_Task objective:_
Set down each line of the material that follows exactly, and leave its pictures out.

*** Information supplied ***

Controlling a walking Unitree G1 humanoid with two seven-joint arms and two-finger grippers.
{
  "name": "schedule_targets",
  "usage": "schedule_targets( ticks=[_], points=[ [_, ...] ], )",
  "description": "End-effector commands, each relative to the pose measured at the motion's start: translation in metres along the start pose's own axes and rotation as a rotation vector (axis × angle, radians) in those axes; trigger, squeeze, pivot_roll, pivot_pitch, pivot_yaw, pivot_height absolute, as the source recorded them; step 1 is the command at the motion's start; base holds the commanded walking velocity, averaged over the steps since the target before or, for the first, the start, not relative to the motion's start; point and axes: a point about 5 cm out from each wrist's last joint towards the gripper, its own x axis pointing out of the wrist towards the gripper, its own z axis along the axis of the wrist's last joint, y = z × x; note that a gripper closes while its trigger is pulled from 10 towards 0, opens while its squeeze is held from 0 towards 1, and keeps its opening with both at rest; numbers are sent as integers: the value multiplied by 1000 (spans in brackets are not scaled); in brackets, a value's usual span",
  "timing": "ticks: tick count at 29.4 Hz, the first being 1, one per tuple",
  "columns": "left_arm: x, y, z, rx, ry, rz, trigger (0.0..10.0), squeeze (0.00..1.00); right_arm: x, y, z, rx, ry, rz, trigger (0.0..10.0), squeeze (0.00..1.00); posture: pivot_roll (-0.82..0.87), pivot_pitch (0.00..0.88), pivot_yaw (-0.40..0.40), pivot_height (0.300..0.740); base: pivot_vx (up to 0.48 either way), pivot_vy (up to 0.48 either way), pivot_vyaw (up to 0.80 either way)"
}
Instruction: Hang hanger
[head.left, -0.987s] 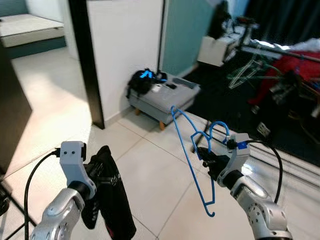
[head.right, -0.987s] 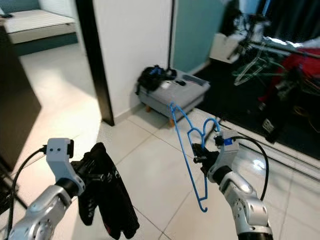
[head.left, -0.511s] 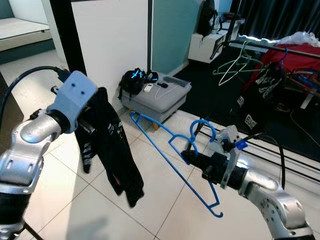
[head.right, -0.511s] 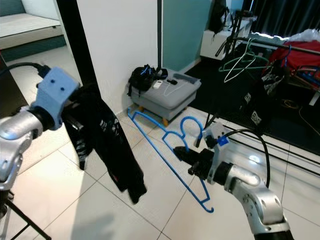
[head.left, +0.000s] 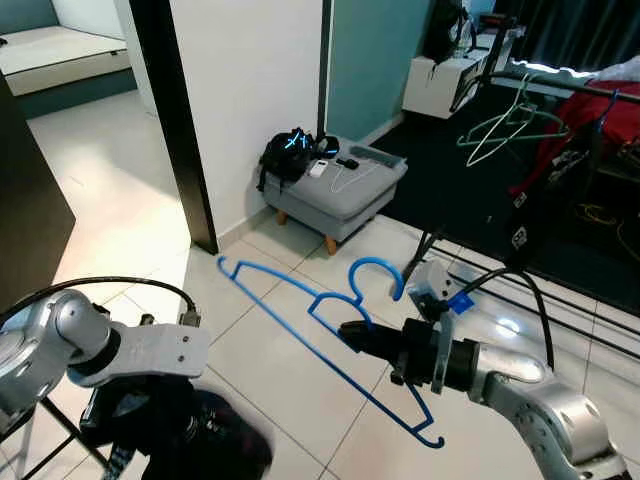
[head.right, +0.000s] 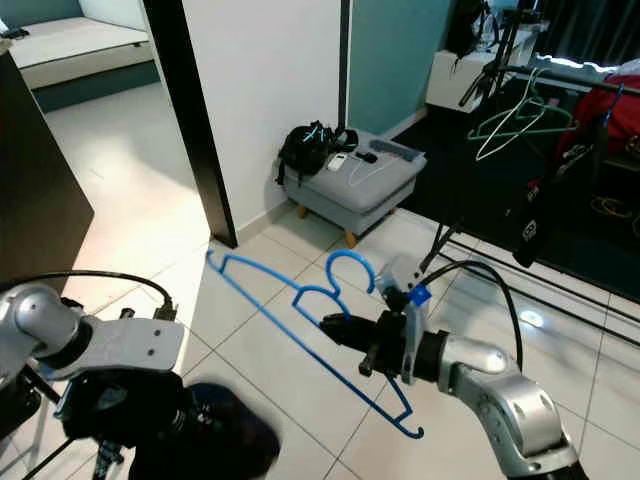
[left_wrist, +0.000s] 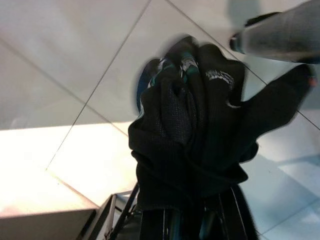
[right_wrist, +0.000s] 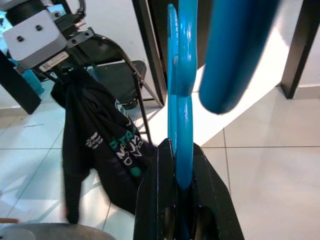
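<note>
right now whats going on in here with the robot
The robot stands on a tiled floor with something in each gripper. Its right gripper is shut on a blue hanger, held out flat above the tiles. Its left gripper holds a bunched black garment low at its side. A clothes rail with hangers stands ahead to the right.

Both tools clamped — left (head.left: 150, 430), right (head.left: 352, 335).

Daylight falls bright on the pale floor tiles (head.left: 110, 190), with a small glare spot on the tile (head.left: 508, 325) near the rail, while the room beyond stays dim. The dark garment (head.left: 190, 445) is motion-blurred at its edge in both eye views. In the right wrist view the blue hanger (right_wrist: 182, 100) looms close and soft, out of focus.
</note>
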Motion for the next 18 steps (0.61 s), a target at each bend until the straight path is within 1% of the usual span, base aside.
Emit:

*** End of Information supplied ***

_Result of the exercise:_
Controlling a walking Unitree G1 humanoid with two seven-joint arms and two-finger grippers.
{
  "name": "schedule_targets",
  "usage": "schedule_targets( ticks=[_], points=[ [_, ...] ], )",
  "description": "End-effector commands, each relative to the pose measured at the motion's start: translation in metres along the start pose's own axes and rotation as a rotation vector (axis × angle, radians) in those axes; trigger, squeeze, pivot_roll, pivot_pitch, pivot_yaw, pivot_height absolute, as the source recorded them; step 1 is the command at the motion's start; base holds the commanded walking velocity, averaged over the steps since the target before or, for the first, the start, not relative to the motion's start; point and axes: a point about 5 cm out from each wrist's last joint towards the gripper, its own x axis pointing out of the wrist towards the gripper, its own z axis along the axis of the wrist's last joint, y = z × x; note that a gripper closes while its trigger is pulled from 10 towards 0, opens while its squeeze is held from 0 towards 1, and keeps its opening with both at rest; numbers are sent as integers: the value multiplied by 1000 (spans in brackets are not scaled); in brackets, a value's usual span",
  "timing": "ticks: tick count at 29.4 Hz, the first being 1, one per tuple",
  "columns": "left_arm: x, y, z, rx, ry, rz, trigger (0.0..10.0), squeeze (0.00..1.00); right_arm: x, y, z, rx, ry, rz, trigger (0.0..10.0), squeeze (0.00..1.00); posture: pivot_roll (-0.82..0.87), pivot_pitch (0.00..0.88), pivot_yaw (-0.40..0.40), pivot_height (0.300..0.740); base: pivot_vx (up to 0.48 either way), pivot_vy (up to 0.48 either way), pivot_vyaw (up to 0.80 either way)"
}
Instruction: Hang hanger
[head.left, -0.987s] 
[head.right, -0.987s] 
[head.left, -0.511s] 
[head.right, -0.511s] 
[head.left, +0.000s] 
[head.right, +0.000s] 
[left_wrist, +0.000s] 
[right_wrist, +0.000s] 
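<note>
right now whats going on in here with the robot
The robot stands on a tiled floor with something in each gripper. Its right gripper is shut on a blue hanger, held out flat above the tiles. Its left gripper holds a bunched black garment low at its side. A clothes rail with hangers stands ahead to the right.

Both tools clamped — left (head.left: 150, 430), right (head.left: 352, 335).

Daylight falls bright on the pale floor tiles (head.left: 110, 190), with a small glare spot on the tile (head.left: 508, 325) near the rail, while the room beyond stays dim. The dark garment (head.left: 190, 445) is motion-blurred at its edge in both eye views. In the right wrist view the blue hanger (right_wrist: 182, 100) looms close and soft, out of focus.
</note>
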Motion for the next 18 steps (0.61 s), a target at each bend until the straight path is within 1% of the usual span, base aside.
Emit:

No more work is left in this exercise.